Exercise.
Go through the entries below and count the lines where the word "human" appears; give only the count.

Record excerpts.
***

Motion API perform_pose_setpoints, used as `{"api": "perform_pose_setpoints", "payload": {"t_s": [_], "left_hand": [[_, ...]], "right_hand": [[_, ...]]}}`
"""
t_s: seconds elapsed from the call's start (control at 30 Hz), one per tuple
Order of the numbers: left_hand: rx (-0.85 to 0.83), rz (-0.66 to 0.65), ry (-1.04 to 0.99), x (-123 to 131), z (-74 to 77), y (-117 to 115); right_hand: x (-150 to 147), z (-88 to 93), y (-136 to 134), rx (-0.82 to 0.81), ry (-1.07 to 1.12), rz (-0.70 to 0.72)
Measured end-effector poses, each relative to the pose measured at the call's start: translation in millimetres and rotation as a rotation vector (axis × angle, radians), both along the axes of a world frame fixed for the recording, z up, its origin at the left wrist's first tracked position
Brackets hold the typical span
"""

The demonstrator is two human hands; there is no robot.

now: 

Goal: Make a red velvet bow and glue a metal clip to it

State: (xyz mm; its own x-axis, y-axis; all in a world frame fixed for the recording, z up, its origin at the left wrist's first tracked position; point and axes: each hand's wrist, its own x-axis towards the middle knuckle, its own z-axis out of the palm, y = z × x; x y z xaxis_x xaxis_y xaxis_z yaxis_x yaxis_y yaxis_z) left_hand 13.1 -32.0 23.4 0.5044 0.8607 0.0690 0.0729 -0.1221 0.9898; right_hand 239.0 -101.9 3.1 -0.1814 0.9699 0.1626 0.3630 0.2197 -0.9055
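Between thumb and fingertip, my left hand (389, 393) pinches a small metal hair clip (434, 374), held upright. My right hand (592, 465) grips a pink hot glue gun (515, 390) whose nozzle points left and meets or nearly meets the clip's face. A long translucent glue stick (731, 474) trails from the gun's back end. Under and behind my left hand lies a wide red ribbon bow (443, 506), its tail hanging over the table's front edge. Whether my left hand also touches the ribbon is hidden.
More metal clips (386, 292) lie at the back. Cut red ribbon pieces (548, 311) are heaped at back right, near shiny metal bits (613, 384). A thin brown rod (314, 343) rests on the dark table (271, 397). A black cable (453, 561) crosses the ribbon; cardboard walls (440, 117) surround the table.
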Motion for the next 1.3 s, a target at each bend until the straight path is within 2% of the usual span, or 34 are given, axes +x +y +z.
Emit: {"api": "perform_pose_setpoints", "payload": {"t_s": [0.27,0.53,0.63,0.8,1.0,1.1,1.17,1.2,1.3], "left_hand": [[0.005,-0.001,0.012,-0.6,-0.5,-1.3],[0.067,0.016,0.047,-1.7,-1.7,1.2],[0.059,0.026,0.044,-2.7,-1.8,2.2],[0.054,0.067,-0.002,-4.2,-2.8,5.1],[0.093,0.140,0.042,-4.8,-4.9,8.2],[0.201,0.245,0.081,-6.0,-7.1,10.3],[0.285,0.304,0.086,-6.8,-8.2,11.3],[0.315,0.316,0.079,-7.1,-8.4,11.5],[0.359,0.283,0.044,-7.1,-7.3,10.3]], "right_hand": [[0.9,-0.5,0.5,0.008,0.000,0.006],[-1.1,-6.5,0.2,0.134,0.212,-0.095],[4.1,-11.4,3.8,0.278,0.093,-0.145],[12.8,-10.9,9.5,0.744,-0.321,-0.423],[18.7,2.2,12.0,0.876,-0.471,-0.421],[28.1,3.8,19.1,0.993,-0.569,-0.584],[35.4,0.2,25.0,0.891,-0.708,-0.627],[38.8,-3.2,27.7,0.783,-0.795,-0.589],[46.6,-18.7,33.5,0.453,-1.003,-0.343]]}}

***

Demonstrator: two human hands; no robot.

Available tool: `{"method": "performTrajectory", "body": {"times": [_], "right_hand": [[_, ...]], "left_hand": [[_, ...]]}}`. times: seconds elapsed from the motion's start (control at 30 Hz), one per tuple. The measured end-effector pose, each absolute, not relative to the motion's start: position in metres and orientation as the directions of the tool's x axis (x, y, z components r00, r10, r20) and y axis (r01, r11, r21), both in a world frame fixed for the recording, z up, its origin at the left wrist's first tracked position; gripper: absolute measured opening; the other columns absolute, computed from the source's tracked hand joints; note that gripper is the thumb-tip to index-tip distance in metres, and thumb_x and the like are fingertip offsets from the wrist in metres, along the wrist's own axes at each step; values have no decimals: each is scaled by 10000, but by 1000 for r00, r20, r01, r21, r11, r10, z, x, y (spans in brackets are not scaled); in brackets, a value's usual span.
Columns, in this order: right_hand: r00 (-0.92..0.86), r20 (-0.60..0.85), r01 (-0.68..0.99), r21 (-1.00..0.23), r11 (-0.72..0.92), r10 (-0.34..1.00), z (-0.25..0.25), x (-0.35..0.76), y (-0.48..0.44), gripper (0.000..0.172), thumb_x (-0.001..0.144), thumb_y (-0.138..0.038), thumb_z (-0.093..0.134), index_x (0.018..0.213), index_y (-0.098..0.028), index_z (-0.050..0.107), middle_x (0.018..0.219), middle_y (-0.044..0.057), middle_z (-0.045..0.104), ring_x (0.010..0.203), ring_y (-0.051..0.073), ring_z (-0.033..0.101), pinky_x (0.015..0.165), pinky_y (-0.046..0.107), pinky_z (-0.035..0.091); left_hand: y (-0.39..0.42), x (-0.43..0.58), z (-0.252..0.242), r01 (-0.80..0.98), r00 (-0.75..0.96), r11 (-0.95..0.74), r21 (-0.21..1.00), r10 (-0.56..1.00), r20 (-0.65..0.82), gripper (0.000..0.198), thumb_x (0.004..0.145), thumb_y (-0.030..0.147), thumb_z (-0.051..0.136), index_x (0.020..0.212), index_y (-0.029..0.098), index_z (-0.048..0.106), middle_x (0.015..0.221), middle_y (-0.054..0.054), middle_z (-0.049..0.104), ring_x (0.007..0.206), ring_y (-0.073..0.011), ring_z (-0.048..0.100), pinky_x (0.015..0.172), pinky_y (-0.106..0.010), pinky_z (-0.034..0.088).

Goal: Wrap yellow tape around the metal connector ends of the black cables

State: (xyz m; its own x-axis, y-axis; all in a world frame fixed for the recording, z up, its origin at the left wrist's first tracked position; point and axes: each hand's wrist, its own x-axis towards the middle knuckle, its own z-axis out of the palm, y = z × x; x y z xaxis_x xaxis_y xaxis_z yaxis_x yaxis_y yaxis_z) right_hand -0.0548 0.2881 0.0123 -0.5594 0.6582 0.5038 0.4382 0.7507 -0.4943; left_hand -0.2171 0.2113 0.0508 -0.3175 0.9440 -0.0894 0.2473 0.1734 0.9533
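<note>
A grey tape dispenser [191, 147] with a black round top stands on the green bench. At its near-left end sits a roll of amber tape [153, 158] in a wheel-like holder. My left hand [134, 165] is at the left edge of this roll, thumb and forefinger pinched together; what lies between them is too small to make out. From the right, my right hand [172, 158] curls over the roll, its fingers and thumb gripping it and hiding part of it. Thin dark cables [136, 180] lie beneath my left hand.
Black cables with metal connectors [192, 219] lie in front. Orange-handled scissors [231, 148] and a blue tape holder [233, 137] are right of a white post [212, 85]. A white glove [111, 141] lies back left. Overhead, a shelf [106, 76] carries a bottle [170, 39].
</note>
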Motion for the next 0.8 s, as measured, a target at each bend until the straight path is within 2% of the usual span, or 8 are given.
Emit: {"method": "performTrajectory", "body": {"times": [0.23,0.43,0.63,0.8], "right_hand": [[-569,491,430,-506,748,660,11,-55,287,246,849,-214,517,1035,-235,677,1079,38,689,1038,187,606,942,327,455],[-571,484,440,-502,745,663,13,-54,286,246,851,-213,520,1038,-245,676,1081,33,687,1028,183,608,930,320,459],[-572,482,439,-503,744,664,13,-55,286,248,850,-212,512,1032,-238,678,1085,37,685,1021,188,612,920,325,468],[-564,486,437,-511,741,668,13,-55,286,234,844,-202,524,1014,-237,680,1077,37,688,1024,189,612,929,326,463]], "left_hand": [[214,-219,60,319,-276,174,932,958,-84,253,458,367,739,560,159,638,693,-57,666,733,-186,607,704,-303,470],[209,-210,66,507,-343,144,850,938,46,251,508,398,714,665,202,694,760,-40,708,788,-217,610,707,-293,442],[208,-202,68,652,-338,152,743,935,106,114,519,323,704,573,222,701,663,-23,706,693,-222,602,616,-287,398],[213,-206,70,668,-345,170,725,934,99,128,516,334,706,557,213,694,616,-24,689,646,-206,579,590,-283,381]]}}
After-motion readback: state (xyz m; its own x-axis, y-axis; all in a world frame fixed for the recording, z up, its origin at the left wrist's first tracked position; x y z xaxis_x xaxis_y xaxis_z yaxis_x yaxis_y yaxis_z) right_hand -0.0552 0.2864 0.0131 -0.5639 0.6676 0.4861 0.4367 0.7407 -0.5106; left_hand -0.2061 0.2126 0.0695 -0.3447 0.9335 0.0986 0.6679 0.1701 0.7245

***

Result of this task.
2